**YOUR ASSIGNMENT:**
Please output the section of the listing below that opens with the line containing "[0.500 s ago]" and closes with the line containing "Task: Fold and", exactly and with nothing else.

**GIVEN MATERIAL:**
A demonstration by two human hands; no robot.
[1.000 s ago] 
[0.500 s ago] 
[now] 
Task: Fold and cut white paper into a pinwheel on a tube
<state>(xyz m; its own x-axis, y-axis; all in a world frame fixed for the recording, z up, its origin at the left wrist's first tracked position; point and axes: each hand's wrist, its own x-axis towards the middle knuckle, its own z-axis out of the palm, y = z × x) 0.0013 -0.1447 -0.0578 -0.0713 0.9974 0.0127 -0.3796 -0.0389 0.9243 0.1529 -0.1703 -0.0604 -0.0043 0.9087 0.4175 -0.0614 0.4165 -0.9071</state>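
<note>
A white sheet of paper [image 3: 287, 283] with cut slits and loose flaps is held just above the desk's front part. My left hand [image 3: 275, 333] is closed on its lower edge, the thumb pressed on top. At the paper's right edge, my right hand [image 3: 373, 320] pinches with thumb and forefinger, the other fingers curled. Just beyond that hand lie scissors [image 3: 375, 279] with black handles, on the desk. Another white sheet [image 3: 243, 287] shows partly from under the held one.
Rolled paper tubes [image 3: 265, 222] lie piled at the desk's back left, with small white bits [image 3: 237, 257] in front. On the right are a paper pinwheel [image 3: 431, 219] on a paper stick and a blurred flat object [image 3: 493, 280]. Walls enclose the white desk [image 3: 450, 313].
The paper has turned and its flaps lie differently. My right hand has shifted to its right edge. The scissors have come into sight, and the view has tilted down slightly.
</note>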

**YOUR SOLUTION:**
[0.500 s ago] 
[now] 
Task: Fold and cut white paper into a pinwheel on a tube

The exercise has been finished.